TikTok n’est pas le seul à éviter une interdiction américaine, du moins pour le moment. Reuters rapporte que le juge Laurel Beeler a émis une injonction préliminaire bloquant une ordonnance du département du Commerce qui retirerait WeChat des magasins d’applications américains d’ici la fin du 20 septembre. Les utilisateurs qui ont poursuivi l’administration Trump pour l’interdiction ont soulevé de «sérieuses questions» sur les problèmes de liberté d’expression du premier amendement, a déclaré le juge Beeler, et cela a fait pencher la «balance des difficultés» en leur faveur.

L’injonction a également contrecarré une ordonnance qui aurait interdit d’autres transactions américaines avec WeChat.

Beeler a ajouté que les préoccupations générales du gouvernement en matière de sécurité nationale à propos de la Chine étaient «considérables», mais que les preuves de problèmes spécifiques avec WeChat étaient «modestes». Comme avec TikTok, les politiciens craignent que la Chine ne pousse WeChat, propriété de Tencent, à espionner les Américains.

Cette décision contredit la tentative de l’administration Trump de sévir contre les services Internet appartenant à la Chine, du moins jusqu’à ce que le procès arrive à son terme.

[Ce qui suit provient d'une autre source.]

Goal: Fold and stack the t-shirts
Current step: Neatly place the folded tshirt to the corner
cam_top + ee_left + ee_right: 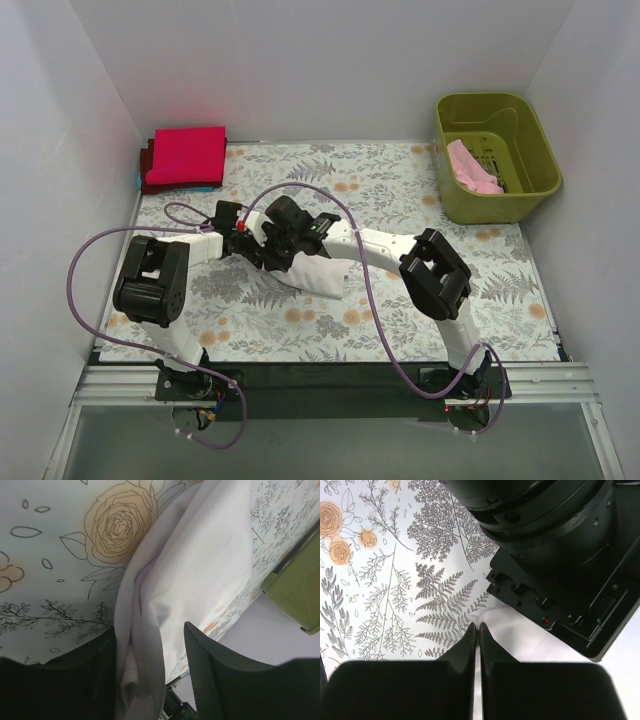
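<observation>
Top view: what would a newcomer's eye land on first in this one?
The left gripper and right gripper meet mid-table, both pinching a bunched-up white shirt. A bright red shirt lies folded at the back left corner. At the back right, a green basket holds a pink shirt.

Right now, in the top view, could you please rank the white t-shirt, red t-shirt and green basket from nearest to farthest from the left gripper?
1. white t-shirt: mid-table, pinched in the jaws of the left gripper.
2. red t-shirt: folded, at the far-left corner.
3. green basket: at the far-right corner, with the pink t-shirt inside.
</observation>
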### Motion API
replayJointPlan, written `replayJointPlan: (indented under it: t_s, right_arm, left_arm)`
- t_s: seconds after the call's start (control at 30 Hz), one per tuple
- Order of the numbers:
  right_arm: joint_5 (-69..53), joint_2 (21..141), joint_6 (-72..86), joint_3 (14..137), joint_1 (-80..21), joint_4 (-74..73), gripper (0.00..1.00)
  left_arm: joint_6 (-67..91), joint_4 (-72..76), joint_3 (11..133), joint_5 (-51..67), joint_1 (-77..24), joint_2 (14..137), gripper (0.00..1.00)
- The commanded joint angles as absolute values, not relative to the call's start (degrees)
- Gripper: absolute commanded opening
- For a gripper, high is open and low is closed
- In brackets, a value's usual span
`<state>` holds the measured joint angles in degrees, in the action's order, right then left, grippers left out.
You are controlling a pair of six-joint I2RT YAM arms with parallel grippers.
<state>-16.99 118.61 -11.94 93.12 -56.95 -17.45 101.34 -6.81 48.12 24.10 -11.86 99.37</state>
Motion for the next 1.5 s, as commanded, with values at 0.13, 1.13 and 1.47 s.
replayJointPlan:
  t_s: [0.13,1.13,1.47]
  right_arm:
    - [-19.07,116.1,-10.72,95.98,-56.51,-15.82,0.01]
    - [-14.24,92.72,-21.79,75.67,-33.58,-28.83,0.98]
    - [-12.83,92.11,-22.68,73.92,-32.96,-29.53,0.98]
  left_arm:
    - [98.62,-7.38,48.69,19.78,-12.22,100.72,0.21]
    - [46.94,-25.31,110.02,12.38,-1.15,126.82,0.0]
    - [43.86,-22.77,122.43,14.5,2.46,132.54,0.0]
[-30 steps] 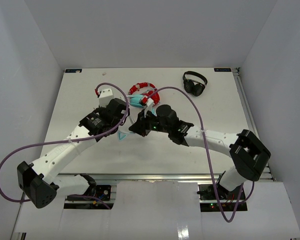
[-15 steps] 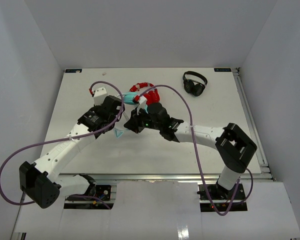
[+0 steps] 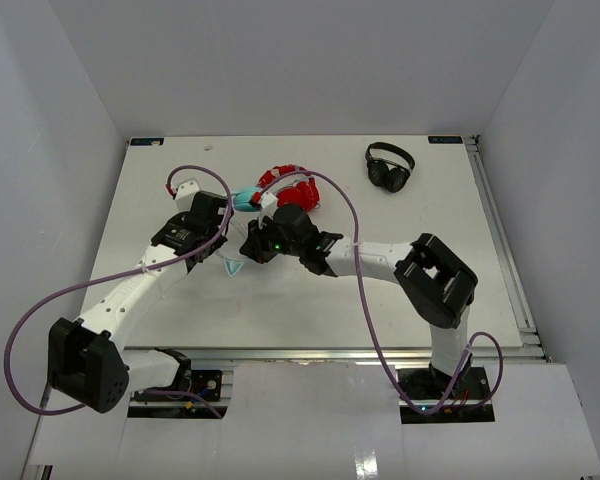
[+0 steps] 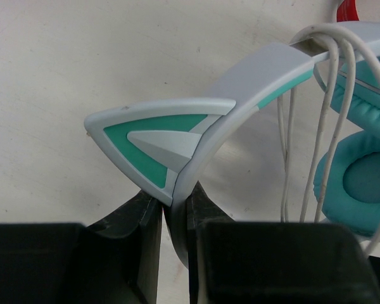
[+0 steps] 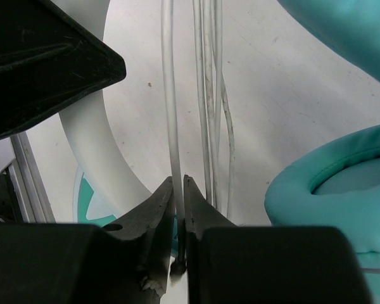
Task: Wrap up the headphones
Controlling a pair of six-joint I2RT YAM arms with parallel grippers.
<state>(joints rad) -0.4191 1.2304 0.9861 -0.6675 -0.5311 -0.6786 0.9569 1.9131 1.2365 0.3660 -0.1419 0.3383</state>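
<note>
1. The flat white counter [image 3: 310, 310] carries three sets of headphones. Both arms reach to its middle, and their grippers meet there near each other.
2. The teal over-ear headphones [image 3: 245, 198] lie between the two grippers, just ahead of the left gripper [image 4: 175, 206] and just beside the right gripper [image 5: 178, 190].
3. The red headphones [image 3: 290, 185] lie just beyond the right gripper, close against the teal pair. Whether the two sets touch cannot be told.
4. The black headphones [image 3: 390, 167] lie well apart, far off to the right gripper's right, and play no part.
5. The left gripper is clamped on the pale grey-white headband [image 4: 253, 73], at the foot of a teal-and-white cat-ear point [image 4: 155, 136]. This steadies the frame.
6. A round teal ear cushion [image 5: 342, 183] sits just to the right of the right gripper's fingers.
7. The thin white cable [image 4: 326, 126] hangs in several loops over the headband, above and to the right of the left gripper.
8. The right gripper's jaws are nearly together, and one strand of the cable [image 5: 171, 95] is pinched in the slit between them.
9. Judged from this, the wrapping is well under way, with several turns on. What is left is to lay the strand now in hand and tuck the end. The loose end is out of sight, so how much cable remains cannot be told.
</note>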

C’est également un soulagement pour les utilisateurs et certaines entreprises américaines. WeChat est une application incontournable en Chine, et une interdiction aurait rendu plus difficile pour les Américains chinois d’envoyer des messages à leurs proches à l’étranger. En outre, des entreprises comme Apple et Disney ont averti qu’elles risquaient de perdre si elles ne pouvaient pas interagir avec WeChat. Les ventes d’iPhone d’Apple en Chine dépendent fortement de l’accès à WeChat, par exemple. S’il n’est pas autorisé à proposer l’application, son avenir dans le pays est incertain. L’injonction met ces craintes en suspens, même temporairement.